Wednesday, June 11, 2008

My normal schedule has been put badly out of kilter this last week and probably the one to come will be out of whack as well.  I think the weather may have affected our computer service because Saturday and part of Sunday it was so incredibly slow it was frustrating just to try to read e-mail.  We do our grocery shopping on Monday's and don't do as much on the computer as we otherwise would.  But this week and next we also have medical appointments and had to take Mom's car in for repair when the window motor decided it no longer wanted to work.  I am just beginning to catch up with my news and blog sites.   On the shopping front, we decided patronize the local Wal-Mart Supercenter since we needed a couple of things from the garden center and we were looking for new drapes to replace the pair in our bedroom.  Might as well do it all at once and check out the prices at the same time.  Our assessment--We would not save any money by going to Wal-Mart.  Only a few items were cheaper than those at our much closer supermarket and those were more than counter-balanced by the more expensive items.  Worse they did not have the kind of drapes we wanted.  We also noticed a definite reduction in the variety of items at Wal-Mart.  Interestingly an American living in Japan looks at a similar scene somewhat differently.  I guess it really is a matter of perspective.

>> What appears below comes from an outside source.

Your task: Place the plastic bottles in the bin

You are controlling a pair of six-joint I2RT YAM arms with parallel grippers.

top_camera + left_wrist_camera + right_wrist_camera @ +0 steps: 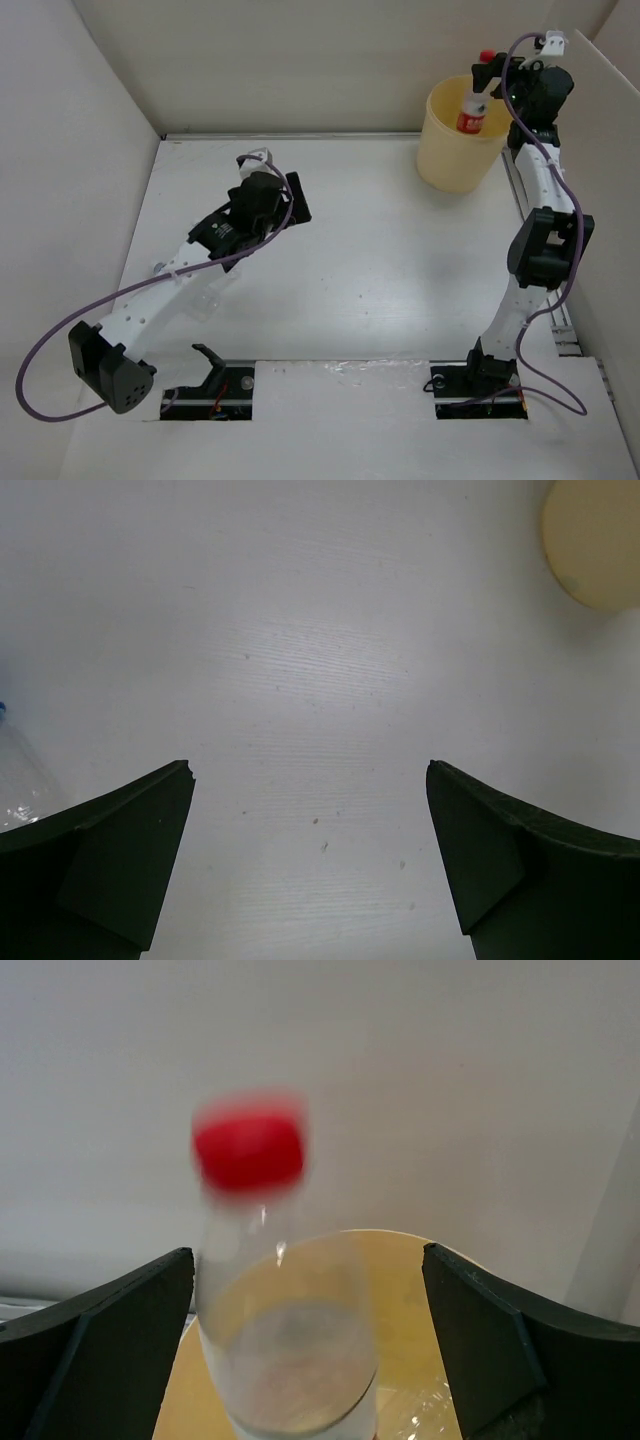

I have been thinking for several years now about sustainable living and frugality.  This Australian Mom makes points that reflect my thinking on much of this.  I have described our society as 'gluttonous.'  I think there were good reasons why gluttony was one of the seven deadly sins.  It is wasteful when people consume more than they need.  Gluttonous consumption encourages envy in those who cannot consume on a gluttonous scale and envy was another of the deadly sins.  It is also thoughtless.  We don't really think about what it is we are consuming.  Instead of condemning the sin of gluttony our society/economy encourages it.  We are constantly exhorted to buy.  After 9/11 spending became synonymous with patriotism.  Breaking the mind sets and habits of gluttonous consumption are hard.  We are making a start.  We try to remember to cut the power to the computers and the tv.  We don't use the air conditioning much unless the outside temperatures hit the mid 90s or higher.  In the winter we keep the thermostat at 70 because that makes the average temperature in our apartment around 68.  We figure that we can put on a sweater or use one of our lap blankets if we get too cold.  Our trips by car have been consolidated and are absolutely necessary.  I like reading blogs on sustainability and frugality because they encourage me and give me ideas.

Are we in a recession or are we not?  According to the news last night some 'experts' think not.  I have long been bewildered by the disparity between my experience and perceptions and the economic news.  For several years now Mom and I have watched as companies laid off thousands of highly paid workers but the unemployment rate barely bobbled and wondered where those workers found new jobs and at what pay.  We watched the latest news about job cuts at Ford and wondered why the news readers didn't also note that Ford is opening a new plant in Mexico with 4000+ jobs for Mexican workers.  Often we saw the stocks of companies announcing job cuts bounce much higher on the news so someone benefitted but definitely not those whose jobs were eliminated.  Over the years we had our own economic indicators which seemed to be at odds with the official ones.  For several months a couple of years ago, just when the gas prices spiked the last time, I had a second job at a little gas station.  The last month I worked there, when prices were highest, I had four drive-off thefts on my shift.  I know there were more from the talk of my fellow workers and the boss.  We hadn't had one in the previous five months.  During that time I also worked at a small party supply store.  I had that job for nearly three years and during the first two we had no noticeable theft and no returned checks.  That last year however we had several large checks returned for insufficient funds.  My former boss told me that she was finally able to collect on the biggest one more than a year after the store closed and 18 months after it was passed.  Not only did we have an increase in outright theft but a number of incidents of vandalism--as though the thief didn't really want the item but damaged it so that no one else would buy it.  This blogger has noticed a similar pattern.  And here is another story to emphasize this sign of the times.


1 comment:

Boomer Jack Boardman said...

Well said! Thanks for the link, BTW.